Ада, или Радости страсти (Часть 1)
Шрифт:
После того, как его мягкие губы впервые коснулись, так легко, так безмолвно, ее еще более нежной кожи - высоко, на крапчатом дереве, где их могла застать лишь легко роняющая листья приблудная ardilla47, - ничего, сдавалось, не изменилось в одном смысле и все погибло в другом. Такие прикосновения порождают в развитии новую ткань ощущений; осязание есть слепое пятно; мы соприкасаемся силуэтами. С этого времени в определенные минуты их в остальном праздных дней, в определенных раз за разом возникающих проявлениях сдерживаемого безумия воздвиглась тайная веха, а между ним и нею повисла завеса...
(Ада: В Ардисе они без малого вымерли. Ван: Кто? А, понимаю.)

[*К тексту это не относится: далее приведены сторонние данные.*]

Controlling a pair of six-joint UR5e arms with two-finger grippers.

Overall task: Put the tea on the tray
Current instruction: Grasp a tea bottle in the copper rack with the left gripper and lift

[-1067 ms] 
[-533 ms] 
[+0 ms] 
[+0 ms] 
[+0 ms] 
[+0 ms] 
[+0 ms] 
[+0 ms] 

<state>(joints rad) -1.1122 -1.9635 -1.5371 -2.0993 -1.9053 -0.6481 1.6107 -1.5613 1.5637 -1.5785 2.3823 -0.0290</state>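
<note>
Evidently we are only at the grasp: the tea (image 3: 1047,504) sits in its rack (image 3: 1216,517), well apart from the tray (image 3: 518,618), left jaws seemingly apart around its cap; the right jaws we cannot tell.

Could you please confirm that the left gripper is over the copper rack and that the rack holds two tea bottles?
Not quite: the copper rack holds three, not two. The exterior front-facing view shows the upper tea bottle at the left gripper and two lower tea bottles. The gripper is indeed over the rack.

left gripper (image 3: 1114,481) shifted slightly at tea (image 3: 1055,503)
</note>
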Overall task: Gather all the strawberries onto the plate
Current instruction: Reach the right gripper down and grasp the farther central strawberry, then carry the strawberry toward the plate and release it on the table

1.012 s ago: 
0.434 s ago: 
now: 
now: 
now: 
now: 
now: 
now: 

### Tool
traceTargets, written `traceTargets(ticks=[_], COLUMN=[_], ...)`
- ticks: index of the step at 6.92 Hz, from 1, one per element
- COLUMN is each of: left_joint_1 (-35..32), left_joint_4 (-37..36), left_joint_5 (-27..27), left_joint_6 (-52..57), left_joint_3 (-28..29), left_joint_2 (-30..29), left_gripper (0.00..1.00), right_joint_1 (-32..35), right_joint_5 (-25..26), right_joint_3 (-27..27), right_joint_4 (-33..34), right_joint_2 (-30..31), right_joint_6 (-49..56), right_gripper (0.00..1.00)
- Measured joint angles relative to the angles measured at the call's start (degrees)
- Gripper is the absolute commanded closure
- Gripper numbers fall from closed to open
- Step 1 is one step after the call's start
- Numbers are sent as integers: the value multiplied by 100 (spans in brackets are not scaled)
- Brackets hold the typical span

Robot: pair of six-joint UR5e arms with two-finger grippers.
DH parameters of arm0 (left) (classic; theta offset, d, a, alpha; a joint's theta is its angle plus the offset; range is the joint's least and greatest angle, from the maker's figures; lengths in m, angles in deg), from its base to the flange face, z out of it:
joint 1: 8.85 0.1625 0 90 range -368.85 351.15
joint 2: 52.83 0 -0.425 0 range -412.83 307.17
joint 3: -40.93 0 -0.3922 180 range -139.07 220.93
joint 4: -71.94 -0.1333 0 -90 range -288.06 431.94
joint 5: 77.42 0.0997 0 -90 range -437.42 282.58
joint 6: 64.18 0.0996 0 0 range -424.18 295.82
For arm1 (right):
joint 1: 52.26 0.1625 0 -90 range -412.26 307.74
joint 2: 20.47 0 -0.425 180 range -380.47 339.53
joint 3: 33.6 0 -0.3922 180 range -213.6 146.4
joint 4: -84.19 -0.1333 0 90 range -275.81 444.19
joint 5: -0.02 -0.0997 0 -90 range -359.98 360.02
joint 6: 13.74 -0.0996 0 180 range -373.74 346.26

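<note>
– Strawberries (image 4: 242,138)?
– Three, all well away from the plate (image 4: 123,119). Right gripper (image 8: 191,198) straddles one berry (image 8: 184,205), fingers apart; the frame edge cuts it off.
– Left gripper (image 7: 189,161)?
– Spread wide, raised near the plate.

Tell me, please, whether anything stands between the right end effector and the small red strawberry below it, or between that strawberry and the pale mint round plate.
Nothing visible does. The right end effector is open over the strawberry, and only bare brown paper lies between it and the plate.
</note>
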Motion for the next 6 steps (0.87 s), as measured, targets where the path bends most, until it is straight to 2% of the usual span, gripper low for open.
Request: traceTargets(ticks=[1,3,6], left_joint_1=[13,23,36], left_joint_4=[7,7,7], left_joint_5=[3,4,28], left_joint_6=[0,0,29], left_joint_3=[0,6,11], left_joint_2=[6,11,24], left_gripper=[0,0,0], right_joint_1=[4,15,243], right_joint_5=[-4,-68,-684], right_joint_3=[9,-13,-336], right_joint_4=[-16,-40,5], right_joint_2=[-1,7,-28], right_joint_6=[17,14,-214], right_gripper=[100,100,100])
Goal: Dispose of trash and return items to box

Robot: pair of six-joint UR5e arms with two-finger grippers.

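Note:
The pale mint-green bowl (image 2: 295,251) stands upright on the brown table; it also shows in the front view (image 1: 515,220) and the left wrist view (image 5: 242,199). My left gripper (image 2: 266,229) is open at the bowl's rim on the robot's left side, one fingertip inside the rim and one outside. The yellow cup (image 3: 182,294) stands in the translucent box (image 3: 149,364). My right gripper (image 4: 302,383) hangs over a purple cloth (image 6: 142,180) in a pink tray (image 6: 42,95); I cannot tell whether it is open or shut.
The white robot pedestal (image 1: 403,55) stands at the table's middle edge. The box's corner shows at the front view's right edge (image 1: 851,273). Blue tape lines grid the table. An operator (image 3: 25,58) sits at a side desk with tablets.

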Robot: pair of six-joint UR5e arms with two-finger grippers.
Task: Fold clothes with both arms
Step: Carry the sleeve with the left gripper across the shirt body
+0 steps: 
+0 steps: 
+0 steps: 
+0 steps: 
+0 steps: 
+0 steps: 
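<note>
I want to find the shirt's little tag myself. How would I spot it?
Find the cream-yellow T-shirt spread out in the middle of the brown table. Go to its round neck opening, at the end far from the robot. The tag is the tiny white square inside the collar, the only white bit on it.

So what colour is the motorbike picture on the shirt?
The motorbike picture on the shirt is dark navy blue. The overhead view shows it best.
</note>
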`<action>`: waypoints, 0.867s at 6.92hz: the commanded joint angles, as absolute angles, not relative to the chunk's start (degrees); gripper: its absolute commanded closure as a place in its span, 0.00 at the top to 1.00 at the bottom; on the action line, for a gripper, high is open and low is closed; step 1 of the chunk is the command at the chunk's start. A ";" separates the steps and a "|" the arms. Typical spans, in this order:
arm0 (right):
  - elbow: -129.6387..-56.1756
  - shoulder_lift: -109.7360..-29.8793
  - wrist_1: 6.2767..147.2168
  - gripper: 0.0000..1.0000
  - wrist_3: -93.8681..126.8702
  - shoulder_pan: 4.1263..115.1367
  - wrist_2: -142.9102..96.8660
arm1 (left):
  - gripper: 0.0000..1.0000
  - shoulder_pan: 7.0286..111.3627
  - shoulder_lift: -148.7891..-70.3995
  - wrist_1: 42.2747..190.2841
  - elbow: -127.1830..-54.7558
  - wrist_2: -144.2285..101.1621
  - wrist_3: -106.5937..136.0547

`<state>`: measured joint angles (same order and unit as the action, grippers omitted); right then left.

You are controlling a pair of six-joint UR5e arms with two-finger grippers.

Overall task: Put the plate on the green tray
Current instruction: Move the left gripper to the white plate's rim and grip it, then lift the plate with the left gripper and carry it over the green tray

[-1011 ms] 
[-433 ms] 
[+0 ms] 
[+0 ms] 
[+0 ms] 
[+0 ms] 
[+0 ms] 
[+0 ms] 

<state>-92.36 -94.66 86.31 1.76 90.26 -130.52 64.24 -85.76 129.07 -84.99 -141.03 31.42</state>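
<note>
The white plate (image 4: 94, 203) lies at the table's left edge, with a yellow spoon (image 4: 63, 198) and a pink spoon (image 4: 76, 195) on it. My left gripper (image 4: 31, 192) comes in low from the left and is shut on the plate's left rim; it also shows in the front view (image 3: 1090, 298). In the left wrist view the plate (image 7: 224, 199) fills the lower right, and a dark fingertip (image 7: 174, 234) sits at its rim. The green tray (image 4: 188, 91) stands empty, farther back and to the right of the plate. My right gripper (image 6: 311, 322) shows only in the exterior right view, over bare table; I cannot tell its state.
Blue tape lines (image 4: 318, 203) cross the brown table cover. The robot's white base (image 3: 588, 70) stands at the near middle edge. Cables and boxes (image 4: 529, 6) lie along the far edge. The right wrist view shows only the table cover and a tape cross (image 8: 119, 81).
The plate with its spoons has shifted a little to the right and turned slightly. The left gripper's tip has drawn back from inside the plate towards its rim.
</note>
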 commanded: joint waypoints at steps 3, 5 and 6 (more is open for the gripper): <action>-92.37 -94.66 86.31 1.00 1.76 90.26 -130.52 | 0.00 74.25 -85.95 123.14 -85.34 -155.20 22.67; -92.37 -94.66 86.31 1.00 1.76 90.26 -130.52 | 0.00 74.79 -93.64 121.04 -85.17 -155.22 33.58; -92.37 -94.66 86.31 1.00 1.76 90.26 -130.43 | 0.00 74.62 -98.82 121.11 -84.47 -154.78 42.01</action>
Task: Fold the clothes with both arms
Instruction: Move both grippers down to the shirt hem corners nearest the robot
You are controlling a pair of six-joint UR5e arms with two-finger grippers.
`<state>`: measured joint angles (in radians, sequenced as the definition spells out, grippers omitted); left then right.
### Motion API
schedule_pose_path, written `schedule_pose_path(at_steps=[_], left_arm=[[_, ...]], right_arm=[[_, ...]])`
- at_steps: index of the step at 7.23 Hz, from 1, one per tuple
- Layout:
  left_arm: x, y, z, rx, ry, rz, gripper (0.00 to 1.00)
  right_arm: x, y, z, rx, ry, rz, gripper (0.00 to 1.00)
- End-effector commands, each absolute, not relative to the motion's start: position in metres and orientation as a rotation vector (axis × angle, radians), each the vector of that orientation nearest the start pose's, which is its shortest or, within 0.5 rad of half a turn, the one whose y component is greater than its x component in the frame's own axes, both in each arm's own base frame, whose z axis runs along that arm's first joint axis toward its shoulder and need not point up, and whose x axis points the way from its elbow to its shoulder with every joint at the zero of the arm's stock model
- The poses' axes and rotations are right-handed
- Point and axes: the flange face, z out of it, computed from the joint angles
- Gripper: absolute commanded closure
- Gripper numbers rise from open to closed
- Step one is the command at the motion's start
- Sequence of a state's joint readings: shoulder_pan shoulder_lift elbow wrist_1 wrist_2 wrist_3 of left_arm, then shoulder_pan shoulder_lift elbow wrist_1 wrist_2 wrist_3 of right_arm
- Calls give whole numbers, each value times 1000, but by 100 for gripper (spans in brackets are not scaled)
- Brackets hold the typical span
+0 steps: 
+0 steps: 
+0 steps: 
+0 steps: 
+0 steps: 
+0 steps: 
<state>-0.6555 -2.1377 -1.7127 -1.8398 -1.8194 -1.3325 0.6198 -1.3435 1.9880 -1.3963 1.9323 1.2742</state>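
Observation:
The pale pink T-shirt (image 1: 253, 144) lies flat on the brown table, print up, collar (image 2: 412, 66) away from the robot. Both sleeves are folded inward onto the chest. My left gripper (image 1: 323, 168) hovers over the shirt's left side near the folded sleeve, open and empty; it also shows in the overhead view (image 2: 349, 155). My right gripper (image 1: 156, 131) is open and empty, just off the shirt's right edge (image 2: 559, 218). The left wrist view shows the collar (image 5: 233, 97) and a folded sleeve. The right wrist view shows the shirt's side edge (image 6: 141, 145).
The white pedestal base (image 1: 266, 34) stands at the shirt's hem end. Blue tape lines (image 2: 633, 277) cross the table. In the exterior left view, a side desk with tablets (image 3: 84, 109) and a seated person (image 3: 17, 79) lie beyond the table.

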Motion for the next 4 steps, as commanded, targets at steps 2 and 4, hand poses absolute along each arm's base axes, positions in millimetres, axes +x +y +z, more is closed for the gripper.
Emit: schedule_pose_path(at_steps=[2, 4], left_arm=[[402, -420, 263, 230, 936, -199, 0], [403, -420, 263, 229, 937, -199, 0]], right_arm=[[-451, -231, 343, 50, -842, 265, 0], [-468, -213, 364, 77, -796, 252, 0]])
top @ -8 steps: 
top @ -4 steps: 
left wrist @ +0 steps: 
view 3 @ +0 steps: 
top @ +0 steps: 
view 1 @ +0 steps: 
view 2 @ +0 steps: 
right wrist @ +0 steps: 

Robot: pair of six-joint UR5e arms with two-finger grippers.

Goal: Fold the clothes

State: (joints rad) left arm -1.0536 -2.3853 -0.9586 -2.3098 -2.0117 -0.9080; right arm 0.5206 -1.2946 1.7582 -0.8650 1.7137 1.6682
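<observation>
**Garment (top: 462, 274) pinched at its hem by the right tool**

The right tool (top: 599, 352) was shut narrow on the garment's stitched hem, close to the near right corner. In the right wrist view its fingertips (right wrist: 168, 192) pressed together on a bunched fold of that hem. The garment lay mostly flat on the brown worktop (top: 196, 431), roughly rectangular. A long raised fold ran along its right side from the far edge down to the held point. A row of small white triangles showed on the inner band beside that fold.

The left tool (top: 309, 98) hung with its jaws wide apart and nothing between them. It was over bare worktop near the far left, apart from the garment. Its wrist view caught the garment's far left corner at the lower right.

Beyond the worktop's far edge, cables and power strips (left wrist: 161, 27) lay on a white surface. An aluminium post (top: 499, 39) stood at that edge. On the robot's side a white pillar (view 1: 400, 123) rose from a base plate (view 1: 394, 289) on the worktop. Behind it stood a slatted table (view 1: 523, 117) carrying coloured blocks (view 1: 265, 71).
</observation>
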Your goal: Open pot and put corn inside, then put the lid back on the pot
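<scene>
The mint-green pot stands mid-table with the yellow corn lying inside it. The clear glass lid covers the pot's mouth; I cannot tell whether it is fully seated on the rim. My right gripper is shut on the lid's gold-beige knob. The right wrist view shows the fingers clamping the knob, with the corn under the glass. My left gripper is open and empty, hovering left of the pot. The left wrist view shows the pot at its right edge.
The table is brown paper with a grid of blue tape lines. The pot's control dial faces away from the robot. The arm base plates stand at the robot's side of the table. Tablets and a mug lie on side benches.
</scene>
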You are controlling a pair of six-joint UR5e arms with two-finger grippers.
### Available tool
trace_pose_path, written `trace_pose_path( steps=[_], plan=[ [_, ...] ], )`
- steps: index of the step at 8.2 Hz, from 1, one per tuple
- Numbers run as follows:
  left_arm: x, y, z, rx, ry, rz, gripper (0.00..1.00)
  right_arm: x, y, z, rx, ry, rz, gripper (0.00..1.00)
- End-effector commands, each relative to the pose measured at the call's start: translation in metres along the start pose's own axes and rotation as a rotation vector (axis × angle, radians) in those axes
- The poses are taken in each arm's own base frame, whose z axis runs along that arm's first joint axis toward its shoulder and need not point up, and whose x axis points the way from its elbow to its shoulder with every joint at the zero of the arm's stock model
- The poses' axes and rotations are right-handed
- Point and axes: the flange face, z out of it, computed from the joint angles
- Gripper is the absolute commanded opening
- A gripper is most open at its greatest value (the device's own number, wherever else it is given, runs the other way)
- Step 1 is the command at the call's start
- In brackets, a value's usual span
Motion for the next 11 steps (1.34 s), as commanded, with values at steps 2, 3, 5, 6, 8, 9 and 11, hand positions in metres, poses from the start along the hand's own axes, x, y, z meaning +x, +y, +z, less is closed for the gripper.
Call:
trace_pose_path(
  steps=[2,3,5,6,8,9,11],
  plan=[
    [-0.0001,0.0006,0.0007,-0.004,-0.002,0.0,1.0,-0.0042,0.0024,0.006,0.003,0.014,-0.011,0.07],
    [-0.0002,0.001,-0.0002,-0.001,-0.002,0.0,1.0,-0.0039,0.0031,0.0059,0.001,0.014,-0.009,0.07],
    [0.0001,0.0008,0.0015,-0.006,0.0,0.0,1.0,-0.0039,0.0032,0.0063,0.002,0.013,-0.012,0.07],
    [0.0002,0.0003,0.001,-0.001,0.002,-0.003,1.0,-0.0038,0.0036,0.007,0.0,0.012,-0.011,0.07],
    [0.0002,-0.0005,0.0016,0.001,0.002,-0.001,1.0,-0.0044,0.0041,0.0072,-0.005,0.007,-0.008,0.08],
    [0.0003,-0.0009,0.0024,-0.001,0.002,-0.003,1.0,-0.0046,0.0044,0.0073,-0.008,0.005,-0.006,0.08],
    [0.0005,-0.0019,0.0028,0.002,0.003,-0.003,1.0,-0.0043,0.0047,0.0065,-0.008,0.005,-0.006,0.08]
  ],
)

...неудалимая до поры, когда он избавился, наконец, от того, что необходимость таиться низводила до уровня постыдного зуда.
(Ох, Ван!)
Впоследствии, обсуждая с ней эти довольно трогательные гнусности, он так и не смог сказать, вправду ли он опасался, что его avournine48 (как в позднейшем разговоре обозначила Аду на своем ублюдочном французском Бланш) может откликнуться на механическое проявление похоти взрывом подлинного или хорошо подделанного негодования, только ли чувство приличия и жалость к непорочному ребенку, чьи прелести были слишком неотразимы, чтобы не смаковать их исподтишка, и слишком священны, чтобы открыто покушаться на них, только ль они толкали его на эти квелые каверзы; так или иначе, а где-то он сбился с пути, - это он во всяком случае сознавал. Невразумительное общее место - невразумительная невинность, пользовавшаяся столь губительной популярностью восемьдесят лет назад; навек похороненная в игривых, словно Аркадия, старинных романах несносная пошлость целомудренного волокитства - вот, вне всяких сомнений, те обычаи и обряды, что неявно маячили и за немотою его наскоков, и за тишью ее терпимости. От летнего дня, положившего начало этому сложному, боязливому баловству, никаких точных записей не осталось, но одновременно с ощущением, что в какие-то миги он в неблаговидной близости застывает у нее за спиной, ощущением обжигающего дыхания и скользящих губ, у нее возникала уверенность, что эти безмолвные, экзотические сближения начались давным-давно, в неисследимом, неисчислимом прошлом, и теперь ей уже нельзя оборвать их, не признавшись в своей молчаливой потачке их ставшему привычным повторению в этом самом прошлом.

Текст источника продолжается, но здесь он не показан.